Data to use START
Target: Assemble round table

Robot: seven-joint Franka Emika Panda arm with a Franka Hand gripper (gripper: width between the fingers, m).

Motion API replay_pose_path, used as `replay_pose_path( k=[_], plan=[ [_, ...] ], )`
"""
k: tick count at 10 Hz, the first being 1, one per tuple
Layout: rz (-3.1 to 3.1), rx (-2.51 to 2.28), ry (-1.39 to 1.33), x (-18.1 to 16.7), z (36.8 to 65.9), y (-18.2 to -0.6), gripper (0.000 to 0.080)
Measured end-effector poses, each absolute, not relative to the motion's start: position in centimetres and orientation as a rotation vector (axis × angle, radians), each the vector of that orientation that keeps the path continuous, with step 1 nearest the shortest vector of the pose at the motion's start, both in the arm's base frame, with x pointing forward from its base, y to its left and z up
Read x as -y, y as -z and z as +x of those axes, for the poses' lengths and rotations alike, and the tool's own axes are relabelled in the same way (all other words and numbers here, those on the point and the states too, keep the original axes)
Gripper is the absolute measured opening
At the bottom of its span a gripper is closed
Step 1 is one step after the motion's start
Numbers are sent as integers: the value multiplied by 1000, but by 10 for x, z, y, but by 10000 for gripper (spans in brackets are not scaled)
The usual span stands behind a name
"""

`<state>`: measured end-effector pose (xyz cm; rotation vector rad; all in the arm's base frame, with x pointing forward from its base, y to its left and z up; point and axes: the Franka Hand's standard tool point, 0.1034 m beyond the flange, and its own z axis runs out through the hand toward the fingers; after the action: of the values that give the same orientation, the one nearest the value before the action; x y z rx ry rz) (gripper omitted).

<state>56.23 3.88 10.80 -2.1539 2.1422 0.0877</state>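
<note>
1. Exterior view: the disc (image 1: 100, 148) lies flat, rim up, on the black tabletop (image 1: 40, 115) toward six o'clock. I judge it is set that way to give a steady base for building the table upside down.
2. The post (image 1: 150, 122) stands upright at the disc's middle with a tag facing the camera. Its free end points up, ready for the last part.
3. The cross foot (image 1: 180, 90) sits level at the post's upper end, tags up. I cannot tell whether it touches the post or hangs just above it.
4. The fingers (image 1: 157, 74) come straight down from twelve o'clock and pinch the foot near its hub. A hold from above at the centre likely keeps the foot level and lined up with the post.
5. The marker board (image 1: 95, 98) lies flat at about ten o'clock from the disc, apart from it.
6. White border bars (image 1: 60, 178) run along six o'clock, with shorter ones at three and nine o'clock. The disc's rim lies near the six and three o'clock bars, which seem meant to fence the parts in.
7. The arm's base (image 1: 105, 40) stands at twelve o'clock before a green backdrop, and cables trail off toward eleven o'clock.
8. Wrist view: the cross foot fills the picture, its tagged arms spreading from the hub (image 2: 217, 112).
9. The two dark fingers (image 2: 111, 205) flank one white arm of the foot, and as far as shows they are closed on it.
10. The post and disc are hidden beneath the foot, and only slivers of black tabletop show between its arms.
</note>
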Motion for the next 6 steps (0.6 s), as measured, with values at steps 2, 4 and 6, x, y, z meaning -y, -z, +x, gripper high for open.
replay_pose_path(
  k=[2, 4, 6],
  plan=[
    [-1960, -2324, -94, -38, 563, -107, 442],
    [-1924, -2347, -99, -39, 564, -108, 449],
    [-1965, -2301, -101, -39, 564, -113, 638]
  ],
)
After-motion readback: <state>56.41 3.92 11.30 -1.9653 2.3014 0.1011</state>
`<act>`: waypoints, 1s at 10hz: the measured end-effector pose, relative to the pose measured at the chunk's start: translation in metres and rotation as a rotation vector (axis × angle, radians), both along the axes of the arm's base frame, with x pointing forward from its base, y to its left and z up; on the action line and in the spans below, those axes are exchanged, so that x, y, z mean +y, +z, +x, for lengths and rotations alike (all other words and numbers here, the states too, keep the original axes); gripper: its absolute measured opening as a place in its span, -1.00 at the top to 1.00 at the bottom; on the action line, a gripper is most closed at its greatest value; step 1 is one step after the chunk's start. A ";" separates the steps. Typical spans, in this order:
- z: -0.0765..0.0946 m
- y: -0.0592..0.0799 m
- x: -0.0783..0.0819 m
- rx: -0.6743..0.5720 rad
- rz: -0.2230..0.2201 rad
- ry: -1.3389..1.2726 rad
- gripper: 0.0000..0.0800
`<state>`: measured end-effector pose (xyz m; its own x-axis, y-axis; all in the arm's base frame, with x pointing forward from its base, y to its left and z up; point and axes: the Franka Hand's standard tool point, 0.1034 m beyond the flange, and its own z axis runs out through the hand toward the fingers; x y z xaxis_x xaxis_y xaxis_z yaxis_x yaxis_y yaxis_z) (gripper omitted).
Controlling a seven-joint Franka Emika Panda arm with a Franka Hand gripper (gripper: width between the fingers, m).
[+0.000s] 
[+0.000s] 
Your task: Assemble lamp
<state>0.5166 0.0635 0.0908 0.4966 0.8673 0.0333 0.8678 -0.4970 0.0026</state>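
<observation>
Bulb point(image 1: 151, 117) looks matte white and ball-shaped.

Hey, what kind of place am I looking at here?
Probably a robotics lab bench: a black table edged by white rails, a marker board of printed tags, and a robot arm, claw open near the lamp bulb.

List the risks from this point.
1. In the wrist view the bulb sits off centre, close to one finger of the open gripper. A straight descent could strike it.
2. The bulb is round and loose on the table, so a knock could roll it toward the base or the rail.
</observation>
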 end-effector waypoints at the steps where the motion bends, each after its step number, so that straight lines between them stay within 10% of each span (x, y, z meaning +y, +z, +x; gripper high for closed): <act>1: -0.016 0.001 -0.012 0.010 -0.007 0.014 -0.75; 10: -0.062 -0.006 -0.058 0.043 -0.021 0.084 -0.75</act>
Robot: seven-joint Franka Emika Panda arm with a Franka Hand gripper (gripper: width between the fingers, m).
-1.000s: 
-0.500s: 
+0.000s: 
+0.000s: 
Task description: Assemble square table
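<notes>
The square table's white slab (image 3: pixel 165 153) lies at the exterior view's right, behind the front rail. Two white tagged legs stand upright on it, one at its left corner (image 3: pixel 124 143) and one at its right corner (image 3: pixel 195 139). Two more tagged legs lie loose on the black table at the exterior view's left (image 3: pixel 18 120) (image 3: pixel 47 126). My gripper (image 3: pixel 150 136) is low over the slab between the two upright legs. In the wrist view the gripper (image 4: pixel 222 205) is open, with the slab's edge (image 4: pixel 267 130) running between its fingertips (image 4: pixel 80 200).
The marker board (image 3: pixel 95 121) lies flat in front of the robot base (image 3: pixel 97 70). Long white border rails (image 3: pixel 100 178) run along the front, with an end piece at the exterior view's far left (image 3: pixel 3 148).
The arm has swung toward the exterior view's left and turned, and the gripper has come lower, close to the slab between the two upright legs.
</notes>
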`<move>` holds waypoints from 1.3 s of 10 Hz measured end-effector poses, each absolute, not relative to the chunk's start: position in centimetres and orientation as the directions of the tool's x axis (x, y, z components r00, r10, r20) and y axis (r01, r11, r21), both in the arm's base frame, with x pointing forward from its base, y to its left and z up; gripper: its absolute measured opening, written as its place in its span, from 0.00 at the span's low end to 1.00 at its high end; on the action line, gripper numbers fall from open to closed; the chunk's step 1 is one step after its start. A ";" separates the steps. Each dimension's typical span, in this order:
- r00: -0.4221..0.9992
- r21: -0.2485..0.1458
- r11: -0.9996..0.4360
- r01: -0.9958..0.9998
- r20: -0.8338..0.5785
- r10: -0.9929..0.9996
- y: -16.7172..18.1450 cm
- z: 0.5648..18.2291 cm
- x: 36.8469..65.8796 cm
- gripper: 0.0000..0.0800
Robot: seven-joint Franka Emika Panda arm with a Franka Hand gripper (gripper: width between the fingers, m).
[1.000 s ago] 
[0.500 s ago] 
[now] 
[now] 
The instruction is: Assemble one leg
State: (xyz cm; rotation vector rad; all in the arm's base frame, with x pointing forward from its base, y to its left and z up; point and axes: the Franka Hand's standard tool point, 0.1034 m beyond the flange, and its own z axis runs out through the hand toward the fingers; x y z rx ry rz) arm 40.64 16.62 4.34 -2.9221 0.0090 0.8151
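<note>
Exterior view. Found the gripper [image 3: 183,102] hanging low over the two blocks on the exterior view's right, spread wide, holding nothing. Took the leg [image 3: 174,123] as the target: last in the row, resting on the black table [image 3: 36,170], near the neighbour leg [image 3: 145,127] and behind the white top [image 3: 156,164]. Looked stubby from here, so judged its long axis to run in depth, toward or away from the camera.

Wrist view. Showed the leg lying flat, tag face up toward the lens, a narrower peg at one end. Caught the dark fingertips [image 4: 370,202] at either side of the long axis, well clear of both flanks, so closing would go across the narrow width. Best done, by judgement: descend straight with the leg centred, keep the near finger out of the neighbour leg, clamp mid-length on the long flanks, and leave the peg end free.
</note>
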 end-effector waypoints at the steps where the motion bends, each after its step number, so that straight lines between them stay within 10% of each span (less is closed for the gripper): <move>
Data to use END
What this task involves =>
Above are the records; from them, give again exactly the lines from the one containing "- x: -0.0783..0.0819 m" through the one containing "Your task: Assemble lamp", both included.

Answer to this problem =>
- x: -0.0783..0.0819 m
- rx: -0.6743..0.5720 rad
- rz: -0.2230..0.2201 rad
- ry: -1.3389..1.2726 rad
- gripper: 0.0000..0.0800
`<state>`: measured end-effector pose (xyz m; its own x-axis, y-axis; all in the arm's base frame, with x pointing forward from its base, y to its left and z up; point and axes: the Franka Hand's standard tool point, 0.1034 m beyond the flange, and its own z axis runs out through the hand toward the fingers; x y z xaxis_x xaxis_y xaxis_z yaxis_x yaxis_y yaxis_z) (gripper omitted).
Controlling a seven-joint Franka Emika Panda arm with a Franka Hand gripper (gripper: width between the fingers, m).
[+0.000s] 
[+0.000s] 
Your task: Assemble lamp

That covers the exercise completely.